_RAW DATA_.
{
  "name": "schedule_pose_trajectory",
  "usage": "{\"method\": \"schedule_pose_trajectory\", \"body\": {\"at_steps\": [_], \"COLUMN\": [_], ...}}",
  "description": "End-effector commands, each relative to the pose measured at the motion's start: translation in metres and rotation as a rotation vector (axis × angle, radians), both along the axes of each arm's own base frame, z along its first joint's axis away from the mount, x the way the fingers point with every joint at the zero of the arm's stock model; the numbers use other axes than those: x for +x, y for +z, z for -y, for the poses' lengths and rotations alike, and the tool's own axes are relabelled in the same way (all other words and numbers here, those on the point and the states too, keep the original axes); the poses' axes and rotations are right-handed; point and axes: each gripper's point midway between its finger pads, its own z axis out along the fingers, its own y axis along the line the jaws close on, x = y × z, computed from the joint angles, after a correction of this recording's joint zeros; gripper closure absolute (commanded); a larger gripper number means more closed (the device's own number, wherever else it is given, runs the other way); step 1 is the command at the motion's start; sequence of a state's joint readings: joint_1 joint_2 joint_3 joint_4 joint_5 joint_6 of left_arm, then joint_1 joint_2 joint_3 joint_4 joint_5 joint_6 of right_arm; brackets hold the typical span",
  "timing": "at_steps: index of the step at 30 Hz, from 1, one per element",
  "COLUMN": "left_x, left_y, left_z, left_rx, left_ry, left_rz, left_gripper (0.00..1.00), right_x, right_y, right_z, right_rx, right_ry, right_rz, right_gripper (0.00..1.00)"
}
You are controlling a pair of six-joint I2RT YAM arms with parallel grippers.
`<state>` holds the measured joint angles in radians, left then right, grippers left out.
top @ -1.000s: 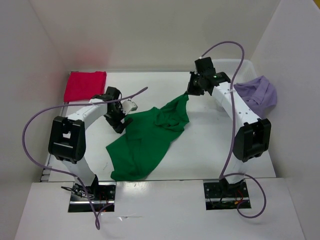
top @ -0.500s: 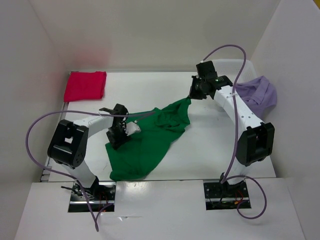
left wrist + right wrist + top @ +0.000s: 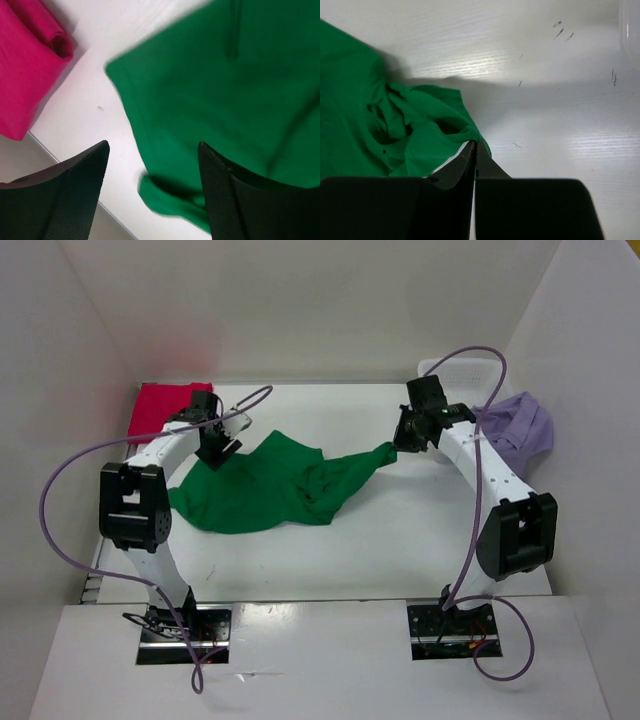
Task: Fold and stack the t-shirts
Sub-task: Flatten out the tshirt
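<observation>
The green t-shirt [image 3: 265, 490] lies stretched left to right across the table. My right gripper [image 3: 398, 446] is shut on its right corner, pinched at the fingertips in the right wrist view [image 3: 475, 143], where the rest of the shirt [image 3: 360, 115] bunches to the left. My left gripper [image 3: 216, 447] hovers open over the shirt's far left edge [image 3: 225, 90], jaws wide apart [image 3: 154, 147] and holding nothing. The red t-shirt [image 3: 158, 407] lies folded at the back left, just beyond my left gripper [image 3: 22, 65]. The lavender t-shirt [image 3: 517, 428] drapes over the basket at the right.
The white plastic basket [image 3: 450, 366] stands at the back right corner against the wall. White walls close the table at the back and both sides. The table's left edge [image 3: 55, 150] runs close under my left gripper.
My left arm swung from the near left to the back left beside the red shirt. The green shirt is now drawn out leftward. My right gripper moved slightly right with its corner.
</observation>
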<state>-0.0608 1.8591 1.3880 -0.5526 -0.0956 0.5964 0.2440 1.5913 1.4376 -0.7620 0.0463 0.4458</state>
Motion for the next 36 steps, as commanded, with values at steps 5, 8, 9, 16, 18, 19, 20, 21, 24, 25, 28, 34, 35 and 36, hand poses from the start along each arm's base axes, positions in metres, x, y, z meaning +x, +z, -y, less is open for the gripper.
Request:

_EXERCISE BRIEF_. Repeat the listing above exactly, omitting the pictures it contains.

_WRITTEN RESPONSE_.
{
  "name": "schedule_pose_trajectory",
  "usage": "{\"method\": \"schedule_pose_trajectory\", \"body\": {\"at_steps\": [_], \"COLUMN\": [_], ...}}",
  "description": "End-effector commands, each relative to the pose measured at the motion's start: translation in metres and rotation as a rotation vector (axis × angle, radians), both along the axes of each arm's own base frame, z along its first joint's axis away from the mount, x the way the fingers point with every joint at the zero of the arm's stock model; the numbers use other axes than those: x for +x, y for +z, z for -y, for the poses' lengths and rotations alike, and the tool's own axes are relabelled in the same way (all other words and numbers here, those on the point and the states too, keep the original axes); the poses' axes and rotations are right-handed; point and axes: each gripper's point midway between its finger pads, its own z axis out along the fingers, its own y axis along the line the jaws close on, x = y × z, computed from the joint angles, after a correction of this recording's joint zeros; gripper closure absolute (commanded); a larger gripper number means more closed (the device's own number, wherever else it is given, runs the other way); step 1 is the command at the motion's start; sequence of a state's joint readings: joint_1 joint_2 joint_3 joint_4 joint_5 joint_6 of left_arm, then joint_1 joint_2 joint_3 joint_4 joint_5 joint_6 of right_arm; brackets hold the typical span",
  "timing": "at_steps: index of the step at 30 Hz, from 1, one per element",
  "COLUMN": "left_x, left_y, left_z, left_rx, left_ry, left_rz, left_gripper (0.00..1.00), right_x, right_y, right_z, right_rx, right_ry, right_rz, right_gripper (0.00..1.00)"
}
You are controlling a pair of six-joint I2RT YAM arms with parallel grippers.
`<state>` holds the measured joint angles in radians, left then right, grippers left out.
top @ -1.000s: 
top @ -0.500s: 
left wrist + right wrist + top @ +0.000s: 
Task: Fold and stack the t-shirts
Sub-task: Flatten out the tshirt
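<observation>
The green t-shirt [image 3: 265, 490] lies stretched left to right across the table. My right gripper [image 3: 398, 446] is shut on its right corner, pinched at the fingertips in the right wrist view [image 3: 475, 143], where the rest of the shirt [image 3: 360, 115] bunches to the left. My left gripper [image 3: 216, 447] hovers open over the shirt's far left edge [image 3: 225, 90], jaws wide apart [image 3: 154, 147] and holding nothing. The red t-shirt [image 3: 158, 407] lies folded at the back left, just beyond my left gripper [image 3: 22, 65]. The lavender t-shirt [image 3: 517, 428] drapes over the basket at the right.
The white plastic basket [image 3: 450, 366] stands at the back right corner against the wall. White walls close the table at the back and both sides. The table's left edge [image 3: 55, 150] runs close under my left gripper.
My left arm swung from the near left to the back left beside the red shirt. The green shirt is now drawn out leftward. My right gripper moved slightly right with its corner.
</observation>
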<state>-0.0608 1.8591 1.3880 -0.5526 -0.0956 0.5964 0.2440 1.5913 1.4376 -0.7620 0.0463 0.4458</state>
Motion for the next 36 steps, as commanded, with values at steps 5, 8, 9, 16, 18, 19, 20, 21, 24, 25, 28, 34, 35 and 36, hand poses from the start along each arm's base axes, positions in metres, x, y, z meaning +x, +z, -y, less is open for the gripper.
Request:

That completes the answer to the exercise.